Vindicator Logo

Thousands evacuate as officials eye dam

Monday, February 13, 2017

Associated Press

OROVILLE, CALIF.

Thousands evacuated their Northern California homes Sunday evening after authorities warned an emergency spillway in the country’s tallest dam was in danger of failing and unleashing uncontrolled floodwaters on towns below.

Hundreds of cars were in bumper-to-bumper traffic on Highway 99 as people hurried away from the Oroville Dam.

The erosion at the head of the emergency spillway threatens to undermine the concrete weir and allow large, uncontrolled releases of water from Lake Oroville, the California Department of Water Resources said. Those potential flows could overwhelm the capacity of downstream channels and levees.

Butte County Sheriff Koney Honea said engineers with the Department of Water Resources informed him shortly after 9 p.m. that the erosion on the emergency spillway at the Oroville Dam was not advancing as fast as they thought. Two inches of water were still coming over the dam but that was significantly down from earlier flows, he said.
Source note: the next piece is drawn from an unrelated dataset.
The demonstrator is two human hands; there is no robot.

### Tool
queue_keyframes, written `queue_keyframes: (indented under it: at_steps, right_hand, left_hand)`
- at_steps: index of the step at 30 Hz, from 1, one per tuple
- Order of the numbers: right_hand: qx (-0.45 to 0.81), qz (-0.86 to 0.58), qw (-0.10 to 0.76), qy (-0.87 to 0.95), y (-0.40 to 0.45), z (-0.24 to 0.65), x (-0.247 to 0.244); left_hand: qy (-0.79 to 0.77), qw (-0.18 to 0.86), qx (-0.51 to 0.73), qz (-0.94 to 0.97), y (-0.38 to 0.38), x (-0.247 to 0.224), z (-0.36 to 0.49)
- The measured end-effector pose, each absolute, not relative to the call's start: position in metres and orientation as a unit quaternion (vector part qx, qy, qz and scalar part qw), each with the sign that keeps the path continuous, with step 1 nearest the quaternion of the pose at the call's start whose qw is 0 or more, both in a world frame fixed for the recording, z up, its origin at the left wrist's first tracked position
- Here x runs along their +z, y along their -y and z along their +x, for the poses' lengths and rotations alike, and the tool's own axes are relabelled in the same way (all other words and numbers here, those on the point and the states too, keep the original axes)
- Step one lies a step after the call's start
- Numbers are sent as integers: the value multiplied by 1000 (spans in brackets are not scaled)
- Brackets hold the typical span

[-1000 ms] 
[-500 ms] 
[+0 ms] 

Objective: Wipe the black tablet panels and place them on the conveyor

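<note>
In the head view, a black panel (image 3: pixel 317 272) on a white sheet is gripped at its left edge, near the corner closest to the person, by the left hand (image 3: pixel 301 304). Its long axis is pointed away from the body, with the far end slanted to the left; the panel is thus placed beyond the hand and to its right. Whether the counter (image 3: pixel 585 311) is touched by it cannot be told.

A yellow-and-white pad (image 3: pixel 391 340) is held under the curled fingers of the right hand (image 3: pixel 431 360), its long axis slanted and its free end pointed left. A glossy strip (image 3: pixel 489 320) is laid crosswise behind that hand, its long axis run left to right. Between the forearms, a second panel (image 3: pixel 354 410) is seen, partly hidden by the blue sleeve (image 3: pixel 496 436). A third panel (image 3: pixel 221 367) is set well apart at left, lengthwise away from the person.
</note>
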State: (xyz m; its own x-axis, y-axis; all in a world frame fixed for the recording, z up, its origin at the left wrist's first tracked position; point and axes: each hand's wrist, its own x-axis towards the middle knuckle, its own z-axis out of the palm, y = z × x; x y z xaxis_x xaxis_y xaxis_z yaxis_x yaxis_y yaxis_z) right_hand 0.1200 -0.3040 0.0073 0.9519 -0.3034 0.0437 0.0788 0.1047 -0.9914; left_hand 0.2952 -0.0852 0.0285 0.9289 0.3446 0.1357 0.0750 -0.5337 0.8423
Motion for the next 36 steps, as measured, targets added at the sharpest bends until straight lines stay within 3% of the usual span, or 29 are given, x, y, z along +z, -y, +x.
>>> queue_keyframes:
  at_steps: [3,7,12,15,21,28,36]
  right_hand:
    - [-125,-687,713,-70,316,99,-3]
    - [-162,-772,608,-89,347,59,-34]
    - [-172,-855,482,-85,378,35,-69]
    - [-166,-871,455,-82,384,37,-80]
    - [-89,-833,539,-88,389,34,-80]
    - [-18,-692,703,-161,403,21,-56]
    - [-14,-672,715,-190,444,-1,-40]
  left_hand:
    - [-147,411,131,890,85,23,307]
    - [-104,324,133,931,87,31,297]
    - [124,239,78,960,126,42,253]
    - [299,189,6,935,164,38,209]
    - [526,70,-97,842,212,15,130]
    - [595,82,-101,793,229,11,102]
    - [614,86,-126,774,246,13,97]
The evacuation order went out at 7 p.m. to at least 130,000 people after engineers spotted a hole that was eroding back toward the top of the spillway.

Honea said there is a plan to plug the hole by using helicopters to drop rocks into the crevasse.

Water began flowing over the emergency spillway at the Oroville Dam on Saturday for the first time in its nearly 50-year history after heavy rainfall. Officials earlier Sunday stressed the dam itself was structurally sound and said there was no threat to the public.